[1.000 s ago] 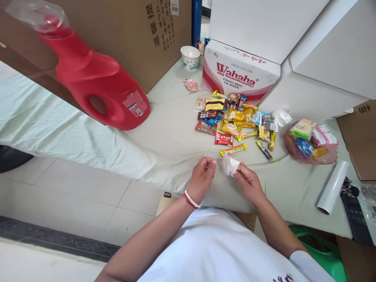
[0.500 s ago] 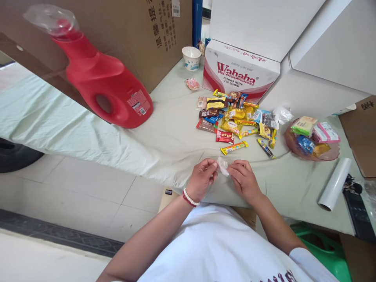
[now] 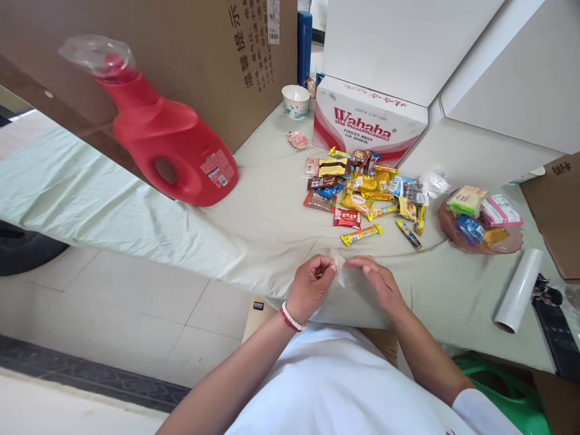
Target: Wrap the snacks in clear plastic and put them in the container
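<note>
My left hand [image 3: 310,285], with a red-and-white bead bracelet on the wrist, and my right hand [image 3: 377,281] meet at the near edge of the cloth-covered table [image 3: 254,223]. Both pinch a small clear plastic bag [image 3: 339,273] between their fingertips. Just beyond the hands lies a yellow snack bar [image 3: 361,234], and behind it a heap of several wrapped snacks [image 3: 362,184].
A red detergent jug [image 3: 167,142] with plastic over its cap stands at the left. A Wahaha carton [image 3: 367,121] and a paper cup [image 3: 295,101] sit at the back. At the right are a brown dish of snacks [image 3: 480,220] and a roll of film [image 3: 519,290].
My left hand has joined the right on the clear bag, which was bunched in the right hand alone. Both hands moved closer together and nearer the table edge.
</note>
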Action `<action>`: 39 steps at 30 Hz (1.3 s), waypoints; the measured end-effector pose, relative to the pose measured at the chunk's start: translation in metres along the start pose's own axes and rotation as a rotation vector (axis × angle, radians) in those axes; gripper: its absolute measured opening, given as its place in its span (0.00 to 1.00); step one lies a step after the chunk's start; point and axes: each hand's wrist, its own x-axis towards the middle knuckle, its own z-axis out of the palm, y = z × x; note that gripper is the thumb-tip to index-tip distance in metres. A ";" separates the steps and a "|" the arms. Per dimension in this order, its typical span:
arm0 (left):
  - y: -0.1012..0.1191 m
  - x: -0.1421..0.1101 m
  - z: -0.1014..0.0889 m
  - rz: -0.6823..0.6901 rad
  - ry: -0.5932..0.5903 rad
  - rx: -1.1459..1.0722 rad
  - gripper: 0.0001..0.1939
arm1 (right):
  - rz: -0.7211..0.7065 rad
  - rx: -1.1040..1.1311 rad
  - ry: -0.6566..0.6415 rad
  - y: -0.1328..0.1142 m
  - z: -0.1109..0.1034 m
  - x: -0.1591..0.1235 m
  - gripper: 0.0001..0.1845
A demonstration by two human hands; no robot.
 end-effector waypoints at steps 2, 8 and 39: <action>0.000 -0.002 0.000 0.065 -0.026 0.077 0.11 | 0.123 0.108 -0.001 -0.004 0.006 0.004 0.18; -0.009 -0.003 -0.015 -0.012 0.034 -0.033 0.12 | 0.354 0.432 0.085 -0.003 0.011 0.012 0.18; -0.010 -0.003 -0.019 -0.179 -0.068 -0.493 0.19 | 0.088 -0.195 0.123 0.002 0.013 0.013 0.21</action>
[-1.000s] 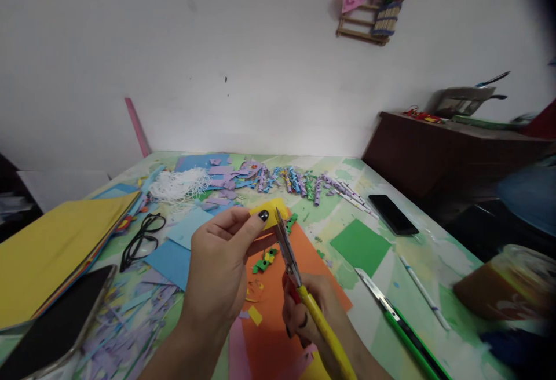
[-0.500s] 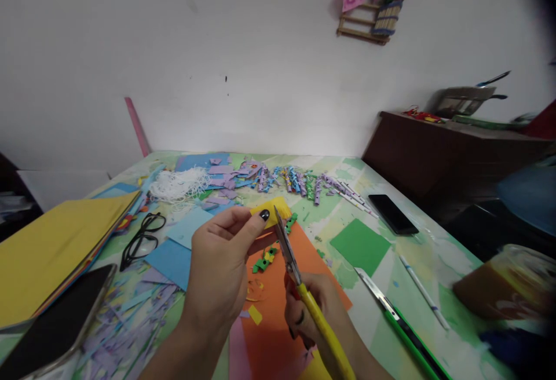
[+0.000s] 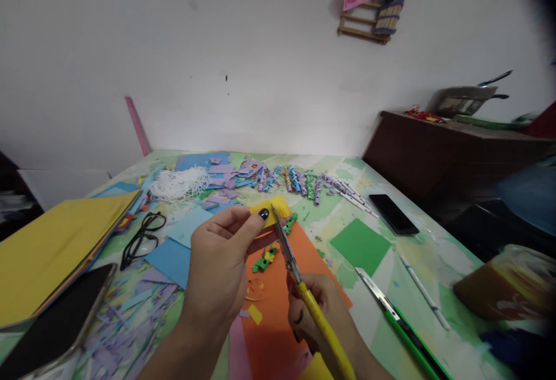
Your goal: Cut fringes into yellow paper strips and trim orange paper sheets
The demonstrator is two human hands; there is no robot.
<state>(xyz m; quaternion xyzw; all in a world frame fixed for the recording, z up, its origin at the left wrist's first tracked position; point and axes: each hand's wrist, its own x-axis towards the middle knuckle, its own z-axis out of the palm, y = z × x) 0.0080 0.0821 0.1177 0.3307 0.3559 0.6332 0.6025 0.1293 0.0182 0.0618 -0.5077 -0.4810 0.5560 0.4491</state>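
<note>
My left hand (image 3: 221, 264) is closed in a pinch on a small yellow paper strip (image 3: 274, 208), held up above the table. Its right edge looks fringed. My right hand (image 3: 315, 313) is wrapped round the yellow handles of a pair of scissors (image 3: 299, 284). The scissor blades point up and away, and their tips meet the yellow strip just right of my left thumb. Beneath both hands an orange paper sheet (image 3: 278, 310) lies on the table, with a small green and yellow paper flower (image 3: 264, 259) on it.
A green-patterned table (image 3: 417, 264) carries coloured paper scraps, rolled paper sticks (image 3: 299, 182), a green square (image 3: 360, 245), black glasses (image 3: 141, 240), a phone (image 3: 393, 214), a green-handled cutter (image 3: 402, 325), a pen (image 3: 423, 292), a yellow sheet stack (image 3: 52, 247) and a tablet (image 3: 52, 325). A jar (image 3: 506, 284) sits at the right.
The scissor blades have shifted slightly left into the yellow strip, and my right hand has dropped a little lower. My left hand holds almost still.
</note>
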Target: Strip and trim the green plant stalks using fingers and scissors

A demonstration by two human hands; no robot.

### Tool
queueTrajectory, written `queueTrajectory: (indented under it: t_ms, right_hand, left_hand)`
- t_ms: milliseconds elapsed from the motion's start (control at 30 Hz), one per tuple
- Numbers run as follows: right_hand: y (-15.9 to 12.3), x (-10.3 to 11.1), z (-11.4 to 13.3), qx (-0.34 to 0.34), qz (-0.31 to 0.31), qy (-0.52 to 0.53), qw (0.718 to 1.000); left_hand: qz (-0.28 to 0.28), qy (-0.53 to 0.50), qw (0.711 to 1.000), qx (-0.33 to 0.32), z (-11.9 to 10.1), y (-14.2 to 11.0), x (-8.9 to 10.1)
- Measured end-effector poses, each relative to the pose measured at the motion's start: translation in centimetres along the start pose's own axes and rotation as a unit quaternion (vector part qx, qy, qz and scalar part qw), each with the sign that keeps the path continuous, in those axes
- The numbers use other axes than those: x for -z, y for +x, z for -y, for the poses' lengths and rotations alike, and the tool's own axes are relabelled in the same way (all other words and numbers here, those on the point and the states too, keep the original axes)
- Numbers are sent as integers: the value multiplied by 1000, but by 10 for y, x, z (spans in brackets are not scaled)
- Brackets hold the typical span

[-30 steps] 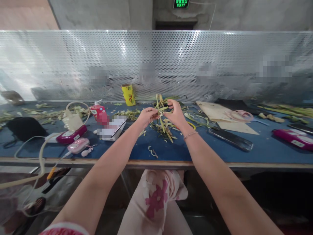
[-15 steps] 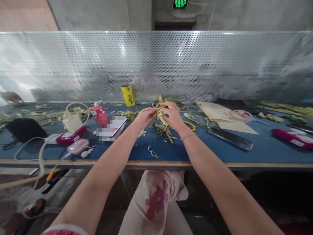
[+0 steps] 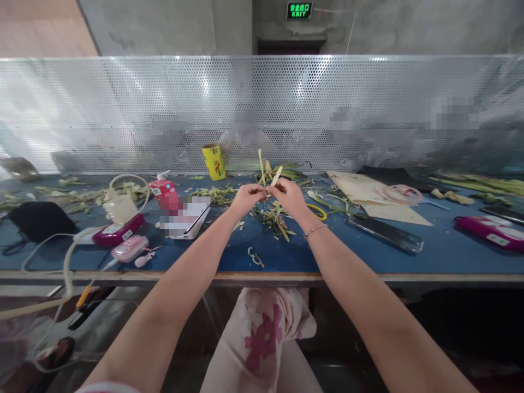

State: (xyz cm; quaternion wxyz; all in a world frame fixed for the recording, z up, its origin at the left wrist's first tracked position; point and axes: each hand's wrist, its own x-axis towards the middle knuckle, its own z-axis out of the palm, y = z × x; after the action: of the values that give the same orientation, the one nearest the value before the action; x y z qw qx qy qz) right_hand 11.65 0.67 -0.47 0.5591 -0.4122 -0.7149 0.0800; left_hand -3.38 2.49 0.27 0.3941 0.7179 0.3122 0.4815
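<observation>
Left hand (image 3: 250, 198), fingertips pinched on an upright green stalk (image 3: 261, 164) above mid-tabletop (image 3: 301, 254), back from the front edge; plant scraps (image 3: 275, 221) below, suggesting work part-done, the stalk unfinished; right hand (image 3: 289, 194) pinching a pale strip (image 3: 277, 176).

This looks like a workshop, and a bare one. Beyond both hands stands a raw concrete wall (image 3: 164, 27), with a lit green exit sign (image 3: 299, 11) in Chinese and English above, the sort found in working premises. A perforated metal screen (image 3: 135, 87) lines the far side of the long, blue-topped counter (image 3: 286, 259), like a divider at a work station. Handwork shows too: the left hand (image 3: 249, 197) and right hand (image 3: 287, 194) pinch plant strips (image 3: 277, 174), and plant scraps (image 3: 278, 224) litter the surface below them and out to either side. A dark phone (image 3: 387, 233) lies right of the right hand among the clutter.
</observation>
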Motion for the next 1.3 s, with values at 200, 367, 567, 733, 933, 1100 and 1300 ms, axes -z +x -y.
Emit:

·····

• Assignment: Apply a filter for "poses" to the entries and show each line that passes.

• Answer to the problem:
- Measured end-effector poses, each relative to the pose measured at the motion's start: translation in centimetres along the start pose's own axes and rotation as a unit quaternion (vector part qx, qy, qz and scalar part qw), each with the sign that keeps the path continuous, in those axes
- The numbers use other axes than those: x for -z, y for +x, z for -y, for the poses' lengths and rotations alike, and the tool's own axes are relabelled in the same way (all other words and numbers here, those on the point and the states too, keep the original axes)

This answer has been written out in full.